Мы занимались музыкой и дома, и в музыкальном училище. Эта атмосфера переносила нас в иной мир и была так далека от действительности, что иной раз бывало трудно представить себе весь ужас происходящего. Уроки, репетиции, ансамбли, лекции, ученические вечера - все это вдали от улицы и развращенной толпы поглощало всю нашу жизнь. Мы редко показывались на улице и шли в музыкальное училище окольными путями.
Большевики покровительствовали искусству, и этим объяснялось наше исключительное положение. К реформам в области музыки они еще не приступили, хотя и теперь уже намечался путь пролетаризации искусства и обращение его в средство политической пропаганды. Истинное искусство тем не менее продолжало господствовать в нашем училище. Очень часто по окончании занятий мы репетировали и подготавливались к ансамблям, а иногда играли просто для себя. Это были особенно приятные вечера, и мы, конечно, запирались, чтобы никто не нарушил наших занятий. Трио Чайковского, Рахманинова переносили нас в иной мир и заставляли содрогаться от сознания происходящего.
Эта музыка по существу своему уже не соответствовала духу времени и должна была скоро уступить место чему-то другому, более доступному толпе, улице, рабочему, крестьянину. Мы имели уже сведения, что реквизированные у жителей рояли и пианино разосланы по волостным правлениям (комбеды) и поставлены для общего пользования в клубы красноармейцев, рабочих и крестьян. Мужики и в особенности красноармейцы быстро превращали эти ценные инструменты в разбитые бандуры, и в клубе оставался только остов когда-то звучного фортепиано. Пролетарская масса потешалась и пробовала своими грубыми руками и кулаками слоновые клавиши блютнеровского фортепиано и с любопытством смотрела, как «чудно» вскакивали внутри молоточки. Но молоточки скоро переставали прыгать, и тогда инструмент уже никого не интересовал.

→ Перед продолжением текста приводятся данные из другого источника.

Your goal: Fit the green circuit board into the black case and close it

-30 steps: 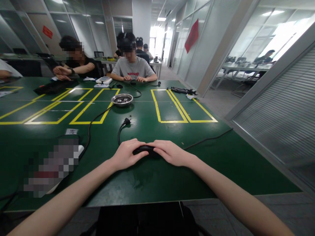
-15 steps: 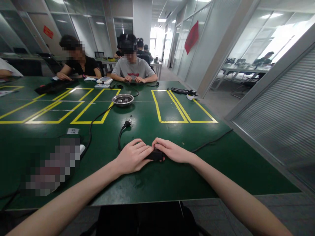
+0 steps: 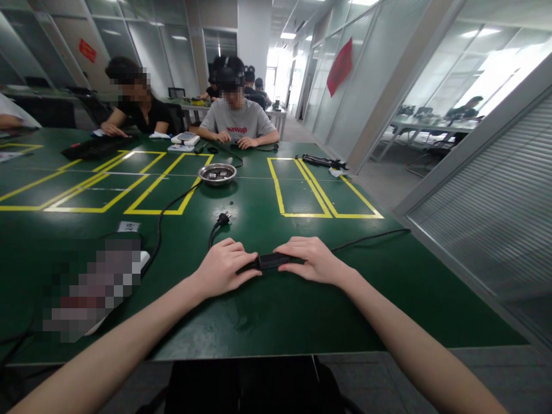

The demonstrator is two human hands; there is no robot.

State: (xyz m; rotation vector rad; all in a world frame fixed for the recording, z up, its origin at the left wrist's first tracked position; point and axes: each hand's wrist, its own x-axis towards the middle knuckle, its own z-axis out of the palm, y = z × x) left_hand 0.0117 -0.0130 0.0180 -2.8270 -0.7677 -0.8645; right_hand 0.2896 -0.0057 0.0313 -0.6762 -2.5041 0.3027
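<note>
A black power adapter (image 3: pixel 272 261) lies crosswise between my two hands, just above the green table. My right hand (image 3: pixel 311 260) is closed round its right end, fingers over the top and thumb below. At the adapter's left end, my left hand (image 3: pixel 224 266) pinches the dark end of a power cord; whether that end is seated in the adapter I cannot tell. The cord's plug (image 3: pixel 223 219) lies beyond my left hand, prongs pointing right. A thin black cable (image 3: pixel 371 238) runs from behind my right hand towards the table's right edge.
A metal bowl (image 3: pixel 217 174) with small metal parts stands ahead. Yellow tape outlines (image 3: pixel 307 215) mark the green table (image 3: pixel 302 322). A blurred-out object (image 3: pixel 92 293) lies at left, beside a black cable (image 3: pixel 158 230). A black tripod (image 3: pixel 323 161) lies far right. Two people sit opposite.
My hands have moved apart, the right one slightly to the right, the left one slightly to the left. More of the adapter's top now shows between them.
</note>
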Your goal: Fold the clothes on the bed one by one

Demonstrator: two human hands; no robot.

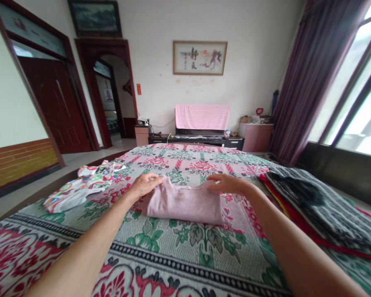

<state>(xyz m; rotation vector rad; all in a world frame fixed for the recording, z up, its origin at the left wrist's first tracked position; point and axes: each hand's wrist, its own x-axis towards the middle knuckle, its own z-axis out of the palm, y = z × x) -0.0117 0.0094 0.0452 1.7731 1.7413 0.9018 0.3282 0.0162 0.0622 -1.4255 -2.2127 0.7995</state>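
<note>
A pale pink shirt (185,204), folded into a compact rectangle with its neckline at the far side, lies in front of me on a flowered bedspread (142,241). At the shirt's far left corner, the thumb and fingers of my left hand (146,184) are closed on the cloth. My right hand (225,183) is closed on the far right corner, its fingers bent over the fabric and partly hiding it. Between the hands, the neckline sags slightly.
On the left lies a crumpled white garment with colourful prints (83,185). Dark patterned clothes (315,206) are stacked over red cloth on the right. Beyond the bed stand a low black cabinet (198,139) and a screen-shaped thing under a pink cloth (202,116).
</note>
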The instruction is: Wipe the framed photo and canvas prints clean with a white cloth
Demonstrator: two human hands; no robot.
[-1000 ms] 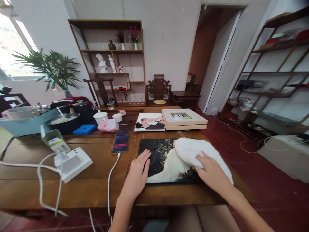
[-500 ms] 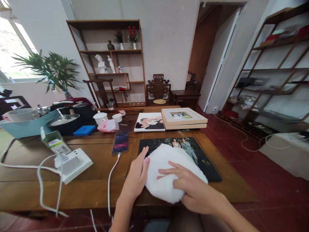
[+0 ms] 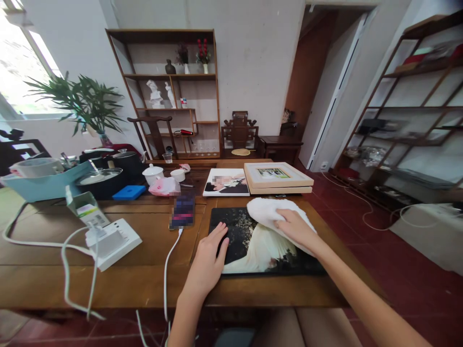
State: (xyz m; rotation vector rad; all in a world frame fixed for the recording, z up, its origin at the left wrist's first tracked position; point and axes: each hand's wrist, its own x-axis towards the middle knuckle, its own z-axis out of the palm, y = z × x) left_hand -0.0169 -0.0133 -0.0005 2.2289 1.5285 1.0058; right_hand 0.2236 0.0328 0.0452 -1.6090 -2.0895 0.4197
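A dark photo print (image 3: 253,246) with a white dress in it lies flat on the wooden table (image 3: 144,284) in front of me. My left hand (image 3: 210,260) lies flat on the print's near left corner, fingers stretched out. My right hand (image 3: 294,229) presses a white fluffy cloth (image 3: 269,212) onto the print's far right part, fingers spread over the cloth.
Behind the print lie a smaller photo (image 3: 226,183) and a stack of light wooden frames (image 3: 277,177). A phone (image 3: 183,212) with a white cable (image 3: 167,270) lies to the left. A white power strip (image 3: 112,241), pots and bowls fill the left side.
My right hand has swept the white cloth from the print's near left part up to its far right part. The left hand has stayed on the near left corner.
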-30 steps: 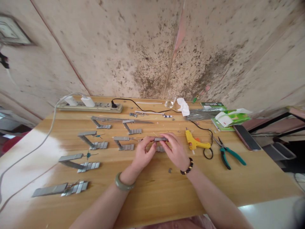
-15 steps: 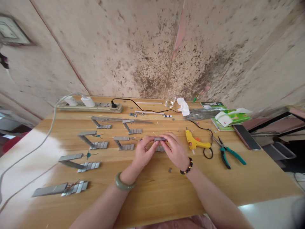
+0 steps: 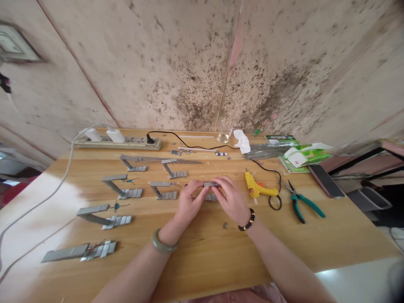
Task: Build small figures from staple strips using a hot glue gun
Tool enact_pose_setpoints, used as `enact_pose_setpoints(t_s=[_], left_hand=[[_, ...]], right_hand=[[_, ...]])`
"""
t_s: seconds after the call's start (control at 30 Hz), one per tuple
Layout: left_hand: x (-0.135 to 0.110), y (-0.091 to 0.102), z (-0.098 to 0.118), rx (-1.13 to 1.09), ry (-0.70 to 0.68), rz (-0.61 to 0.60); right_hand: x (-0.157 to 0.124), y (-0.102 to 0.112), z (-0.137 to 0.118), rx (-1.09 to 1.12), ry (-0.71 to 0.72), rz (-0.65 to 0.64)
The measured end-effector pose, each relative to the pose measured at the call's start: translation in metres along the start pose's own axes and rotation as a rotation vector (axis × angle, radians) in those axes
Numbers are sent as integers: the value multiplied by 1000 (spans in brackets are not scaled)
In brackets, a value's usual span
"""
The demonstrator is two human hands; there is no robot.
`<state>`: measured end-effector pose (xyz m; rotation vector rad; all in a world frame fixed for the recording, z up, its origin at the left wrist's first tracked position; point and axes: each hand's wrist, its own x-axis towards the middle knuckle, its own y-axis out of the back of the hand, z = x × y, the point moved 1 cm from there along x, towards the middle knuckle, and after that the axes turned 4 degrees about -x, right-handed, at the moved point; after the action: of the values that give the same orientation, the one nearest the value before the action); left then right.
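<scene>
My left hand and my right hand meet near the middle of the wooden table, both closed. Between their fingertips is a small grey strip-like piece, pinched from either side. Just below it a segmented grey base shows partly between the hands; whether the two are joined is hidden by my fingers. To the left stand several bent grey pieces with segmented bases, among them a near one and one close to my left hand. A flatter grey piece lies at the front left.
Right of my hands lie a yellow glue gun and teal-handled pliers. Farther right is a phone. Along the back are a power strip, a glass, a tissue and a bundle of thin wires.
</scene>
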<state>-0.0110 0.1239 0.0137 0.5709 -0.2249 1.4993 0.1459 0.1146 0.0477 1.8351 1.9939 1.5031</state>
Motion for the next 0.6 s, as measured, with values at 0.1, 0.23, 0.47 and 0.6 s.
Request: enact_pose_setpoints(t_s=[0.1, 0.23, 0.47, 0.6], left_hand=[[0, 0, 0, 3, -3, 6], [0, 0, 0, 9, -10, 9], [1, 1, 0, 28, -26, 13], [1, 1, 0, 30, -25, 9]], right_hand=[[0, 0, 0, 1, 1, 4], [0, 1, 0, 2, 4, 8], [-2, 1, 2, 8, -5, 11], [-3, 0, 5, 28, -25, 21]])
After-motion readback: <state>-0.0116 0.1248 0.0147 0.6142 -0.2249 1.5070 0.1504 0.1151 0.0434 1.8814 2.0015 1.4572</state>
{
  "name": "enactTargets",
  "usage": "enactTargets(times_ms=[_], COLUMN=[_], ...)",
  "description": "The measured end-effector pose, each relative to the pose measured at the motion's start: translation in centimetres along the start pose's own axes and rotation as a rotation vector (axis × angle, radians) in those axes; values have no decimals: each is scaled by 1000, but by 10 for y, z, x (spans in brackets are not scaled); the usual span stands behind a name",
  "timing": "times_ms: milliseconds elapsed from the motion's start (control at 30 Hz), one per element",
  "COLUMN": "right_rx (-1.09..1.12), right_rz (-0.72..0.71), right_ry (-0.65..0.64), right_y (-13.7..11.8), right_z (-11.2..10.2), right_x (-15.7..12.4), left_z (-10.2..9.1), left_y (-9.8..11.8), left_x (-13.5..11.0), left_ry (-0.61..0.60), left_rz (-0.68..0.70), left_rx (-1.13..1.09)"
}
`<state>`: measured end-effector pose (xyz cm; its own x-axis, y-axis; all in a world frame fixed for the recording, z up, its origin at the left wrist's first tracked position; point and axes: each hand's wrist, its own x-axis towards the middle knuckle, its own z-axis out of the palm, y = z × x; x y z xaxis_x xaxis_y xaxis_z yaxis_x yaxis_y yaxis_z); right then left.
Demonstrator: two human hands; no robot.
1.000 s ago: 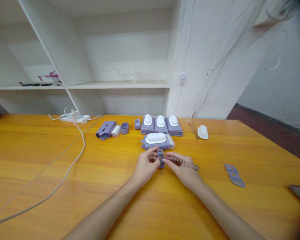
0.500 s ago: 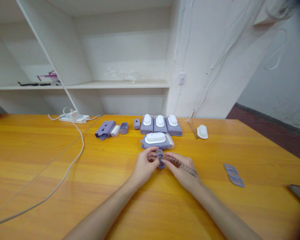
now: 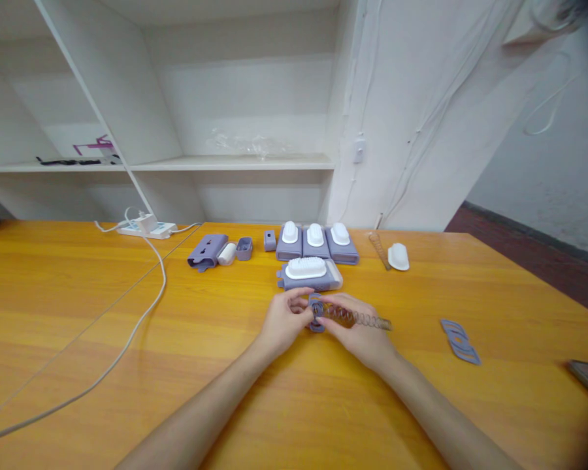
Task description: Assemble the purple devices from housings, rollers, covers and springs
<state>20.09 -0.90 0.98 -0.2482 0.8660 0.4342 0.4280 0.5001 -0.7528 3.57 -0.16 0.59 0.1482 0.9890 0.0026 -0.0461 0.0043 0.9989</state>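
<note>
My left hand [image 3: 287, 320] is closed on a small purple plastic plate with slots [image 3: 316, 325], held upright on edge just above the table. A long metal coil spring [image 3: 367, 319] meets the plate at its left end and points away to the right, over my right hand. My right hand [image 3: 357, 329] pinches the spring near the plate with thumb and fingers. Where spring and plate join is partly covered by my fingers. Just beyond my hands lies a purple case with a white bristled brush head [image 3: 306, 269].
Three purple cases with white tops [image 3: 315, 236] stand behind. Purple parts [image 3: 208, 251] and a white cylinder [image 3: 227, 254] lie left. Another spring [image 3: 379, 251], a white cover [image 3: 398, 256] and a flat purple plate [image 3: 460, 341] lie right. A cable [image 3: 142, 333] crosses the left side.
The spring's free end has swung up and to the right, so it now lies closer to level. Both hands stay almost in place around the purple plate.
</note>
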Motion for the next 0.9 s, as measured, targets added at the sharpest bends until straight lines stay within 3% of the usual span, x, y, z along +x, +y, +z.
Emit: enactTargets(times_ms=[333, 900], right_rx=[50, -38], right_rz=[85, -108], right_ry=[-74, -124], right_y=[4, 13], right_z=[-1, -4], right_x=[-1, -3], left_z=[-5, -16], left_y=[4, 8], left_x=[2, 4], left_ry=[-102, -230], left_rz=[-124, -195], left_rx=[-33, -14])
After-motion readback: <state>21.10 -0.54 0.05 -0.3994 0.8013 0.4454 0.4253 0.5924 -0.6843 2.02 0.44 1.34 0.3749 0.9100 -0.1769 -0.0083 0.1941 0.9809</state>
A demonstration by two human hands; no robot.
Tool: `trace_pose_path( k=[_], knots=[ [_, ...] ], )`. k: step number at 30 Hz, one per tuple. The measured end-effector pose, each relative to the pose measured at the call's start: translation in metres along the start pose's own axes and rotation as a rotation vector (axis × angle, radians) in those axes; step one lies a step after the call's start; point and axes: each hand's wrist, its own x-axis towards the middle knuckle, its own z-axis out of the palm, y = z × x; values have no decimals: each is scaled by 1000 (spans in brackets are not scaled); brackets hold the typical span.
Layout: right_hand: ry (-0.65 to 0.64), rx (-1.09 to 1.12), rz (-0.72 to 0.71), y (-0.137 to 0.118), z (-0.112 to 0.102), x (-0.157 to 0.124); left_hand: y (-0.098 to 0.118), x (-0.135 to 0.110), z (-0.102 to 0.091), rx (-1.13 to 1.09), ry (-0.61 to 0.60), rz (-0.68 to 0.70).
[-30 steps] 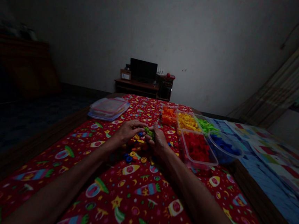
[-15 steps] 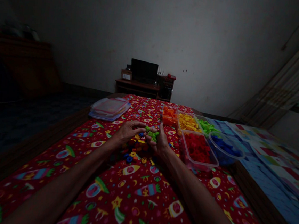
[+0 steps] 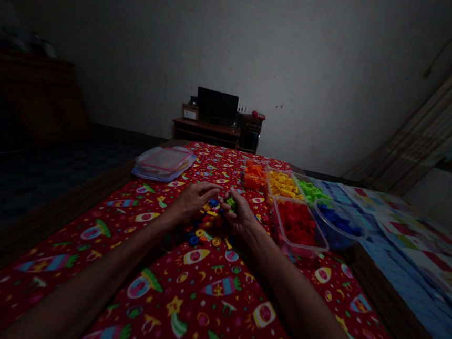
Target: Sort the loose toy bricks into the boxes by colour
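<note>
My right hand (image 3: pixel 240 213) is curled around several light-green plastic toy pieces (image 3: pixel 231 203), which show between its thumb and fingers. Close on its left is my left hand (image 3: pixel 192 201), its thumb and fingertips drawn together; whatever may be between them is hidden or too small to make out. Under and between both hands lies a loose pile of mixed toy pieces (image 3: pixel 208 220) in blue, yellow, orange and red, some of them round like wheels. My hands hide part of this pile.
To the right stand clear plastic tubs of sorted pieces: orange (image 3: pixel 254 175), yellow (image 3: pixel 283 185), green (image 3: pixel 311 192), red (image 3: pixel 297 223) and blue (image 3: pixel 339 221). Stacked lids (image 3: pixel 165 163) lie at the left. A red patterned cloth (image 3: pixel 183 292) covers the table.
The fingertips of my left hand have drawn back a little from the green pieces. My right hand has closed more around them, so less green shows.
</note>
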Motion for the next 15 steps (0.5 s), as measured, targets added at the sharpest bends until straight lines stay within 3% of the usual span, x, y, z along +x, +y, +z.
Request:
trace_pose_path(
  k=[4,8,10,12,15],
  knots=[
    [86,-205,-189,-26,-5,-2,-15,1,-4,95,53,-96],
    [91,-620,-280,-94,-31,-8,-43,0,-6,241,115,-178],
    [209,-849,-309,-135,-55,-12,-57,-2,-6,282,147,-207],
    [405,-1035,-309,-173,-80,-18,-70,-4,-6,353,203,-238],
    [664,-1306,-235,-210,-115,-31,-87,-7,-5,437,213,-246]
  ],
)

Тем не менее руководители народного образования и отдел пропаганды продолжали развивать народ этой музыкой и посылали отобранные у интеллигенции ноты для составления в этих клубах музыкальных библиотек, которые в конце концов в виде обрывок сонат Бетховена и Моцарта валялись в отхожих местах или шли как оберточная бумага. Мы знали, как плакали и рыдали дети, барышни, гимназистки, у родителей которых отбирали для народа эти инструменты и ноты. Они прощались с ними как с дорогим покойником, которого выносят из дома.
И мы понимали горе интеллигентных семейств, которых лишали этих дорогих для них вещей, лишая возможности продолжать музыкальное образование и получать высшее удовольствие - музыку. Мы шли им на помощь и, несмотря на грозившую нам опасность, выдавали многим фиктивные удостоверения в том, что они состоят учениками музыкального училища. Это был единственный способ спасти от реквизиции инструмент, но это был большой для нас риск. Мы отлично понимали, что очередь дойдет и до нас, но пока что мы жили и пользовались покровительством комиссара наробраза.
Мы составляли библиотеку в музыкальном училище и увлекались этой работой, оберегая приобретенные ноты от покушения служителя Ивана ликвидировать часть нот в свою пользу. Этот негодяй уже снимал колки и струны с деревянных инструментов и продавал их. Мы запирались от него в библиотеке и там вели свои беседы. С. В. Вильконский доставал иногда спирт, и мы втроем завтракали, закусывая разведенный спирт соленым огурцом или луком. Библиотека была нашим любимым местом. Здесь только мы говорили открыто и сообщали друг другу все новости.